■ **WHAT YOU HAVE TO DO**
Only an exact repetition of the entries counts as an answer.

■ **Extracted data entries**

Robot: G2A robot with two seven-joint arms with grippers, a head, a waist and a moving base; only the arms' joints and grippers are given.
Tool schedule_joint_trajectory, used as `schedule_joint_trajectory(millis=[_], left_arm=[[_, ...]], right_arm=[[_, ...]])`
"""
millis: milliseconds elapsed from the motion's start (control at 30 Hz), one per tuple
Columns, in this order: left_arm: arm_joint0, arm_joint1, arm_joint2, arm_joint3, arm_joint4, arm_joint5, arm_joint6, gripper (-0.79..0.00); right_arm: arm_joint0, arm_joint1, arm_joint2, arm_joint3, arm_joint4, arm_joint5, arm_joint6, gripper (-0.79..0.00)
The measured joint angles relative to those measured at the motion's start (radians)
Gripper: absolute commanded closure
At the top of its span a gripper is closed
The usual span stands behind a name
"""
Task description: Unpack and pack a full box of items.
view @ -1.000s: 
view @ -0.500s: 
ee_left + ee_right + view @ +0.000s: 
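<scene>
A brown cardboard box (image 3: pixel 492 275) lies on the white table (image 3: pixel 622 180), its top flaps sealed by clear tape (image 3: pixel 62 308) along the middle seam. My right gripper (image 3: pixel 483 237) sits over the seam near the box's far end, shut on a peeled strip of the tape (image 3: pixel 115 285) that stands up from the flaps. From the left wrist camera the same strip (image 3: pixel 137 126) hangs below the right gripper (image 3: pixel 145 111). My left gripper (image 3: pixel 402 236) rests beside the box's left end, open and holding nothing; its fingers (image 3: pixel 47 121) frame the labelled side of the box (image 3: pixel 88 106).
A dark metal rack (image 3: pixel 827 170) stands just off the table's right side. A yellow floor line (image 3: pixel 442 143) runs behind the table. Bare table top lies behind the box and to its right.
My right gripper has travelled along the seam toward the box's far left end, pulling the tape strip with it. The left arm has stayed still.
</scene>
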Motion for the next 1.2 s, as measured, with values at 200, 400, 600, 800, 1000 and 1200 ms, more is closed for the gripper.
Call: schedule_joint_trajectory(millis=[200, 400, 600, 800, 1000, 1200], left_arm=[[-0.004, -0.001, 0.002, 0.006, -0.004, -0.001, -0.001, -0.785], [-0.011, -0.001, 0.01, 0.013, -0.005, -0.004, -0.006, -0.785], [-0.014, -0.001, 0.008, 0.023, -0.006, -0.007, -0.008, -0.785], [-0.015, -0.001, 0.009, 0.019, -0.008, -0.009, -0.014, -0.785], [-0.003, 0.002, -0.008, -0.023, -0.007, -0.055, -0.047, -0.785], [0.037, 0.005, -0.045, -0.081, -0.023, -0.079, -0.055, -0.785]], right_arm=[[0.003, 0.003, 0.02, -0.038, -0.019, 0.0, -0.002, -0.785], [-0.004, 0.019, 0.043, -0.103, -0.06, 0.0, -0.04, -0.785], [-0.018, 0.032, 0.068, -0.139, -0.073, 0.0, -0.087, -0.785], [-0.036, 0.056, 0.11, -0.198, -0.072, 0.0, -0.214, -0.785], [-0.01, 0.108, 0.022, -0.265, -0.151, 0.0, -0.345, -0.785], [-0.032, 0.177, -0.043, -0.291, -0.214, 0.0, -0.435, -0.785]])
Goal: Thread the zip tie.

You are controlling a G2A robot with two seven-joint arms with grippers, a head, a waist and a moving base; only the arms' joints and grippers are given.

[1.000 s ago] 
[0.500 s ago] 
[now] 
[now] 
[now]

■ **FINISHED EXERCISE**
Robot: G2A robot with two seven-joint arms with grippers, a head, a waist and a moving base; only the arms' joints and grippers are given.
Tool schedule_joint_trajectory, used as `schedule_joint_trajectory(millis=[_], left_arm=[[_, ...]], right_arm=[[_, ...]])`
"""
millis: milliseconds elapsed from the motion's start (control at 30 Hz), one per tuple
Columns, in this order: left_arm: arm_joint0, arm_joint1, arm_joint2, arm_joint3, arm_joint4, arm_joint5, arm_joint6, gripper (-0.79..0.00); right_arm: arm_joint0, arm_joint1, arm_joint2, arm_joint3, arm_joint4, arm_joint5, arm_joint6, gripper (-0.79..0.00)
The measured joint angles relative to those measured at the motion's start (radians)
Gripper: absolute commanded closure
At the top of its span a gripper is closed
The usual span stands behind a name
"""
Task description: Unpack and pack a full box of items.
view @ -1.000s: 
view @ -0.500s: 
ee_left + ee_right + view @ +0.000s: 
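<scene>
A brown cardboard box (image 3: pixel 492 275) lies on the white table (image 3: pixel 622 180), its top flaps sealed by clear tape (image 3: pixel 62 308) along the middle seam. My right gripper (image 3: pixel 483 237) sits over the seam near the box's far end, shut on a peeled strip of the tape (image 3: pixel 115 285) that stands up from the flaps. From the left wrist camera the same strip (image 3: pixel 137 126) hangs below the right gripper (image 3: pixel 145 111). My left gripper (image 3: pixel 402 236) rests beside the box's left end, open and holding nothing; its fingers (image 3: pixel 47 121) frame the labelled side of the box (image 3: pixel 88 106).
A dark metal rack (image 3: pixel 827 170) stands just off the table's right side. A yellow floor line (image 3: pixel 442 143) runs behind the table. Bare table top lies behind the box and to its right.
My right gripper has travelled along the seam toward the box's far left end, pulling the tape strip with it. The left arm has stayed still.
</scene>
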Motion for the next 1.2 s, as measured, with values at 200, 400, 600, 800, 1000 and 1200 ms, more is closed for the gripper.
Call: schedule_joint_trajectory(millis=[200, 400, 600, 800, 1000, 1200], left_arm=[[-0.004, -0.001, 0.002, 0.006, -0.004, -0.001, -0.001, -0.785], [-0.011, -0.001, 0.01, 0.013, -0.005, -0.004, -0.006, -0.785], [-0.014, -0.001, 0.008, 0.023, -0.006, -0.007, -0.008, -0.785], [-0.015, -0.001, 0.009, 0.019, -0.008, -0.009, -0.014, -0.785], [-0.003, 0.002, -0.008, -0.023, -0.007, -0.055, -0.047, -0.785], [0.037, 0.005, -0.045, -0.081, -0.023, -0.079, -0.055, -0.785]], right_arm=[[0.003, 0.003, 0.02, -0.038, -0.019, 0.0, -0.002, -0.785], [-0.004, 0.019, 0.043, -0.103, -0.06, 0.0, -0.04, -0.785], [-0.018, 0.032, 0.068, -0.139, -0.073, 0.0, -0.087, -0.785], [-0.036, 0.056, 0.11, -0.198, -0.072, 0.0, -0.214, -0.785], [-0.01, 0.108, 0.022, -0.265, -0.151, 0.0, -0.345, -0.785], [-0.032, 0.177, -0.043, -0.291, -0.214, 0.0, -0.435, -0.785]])
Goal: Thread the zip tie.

You are controlling a G2A robot with two seven-joint arms with grippers, a head, a waist and a moving base; only the arms' joints and grippers are given.

[1.000 s ago] 
[0.500 s ago] 
[now] 
[now] 
[now]

The exercise is done, with nothing left to add.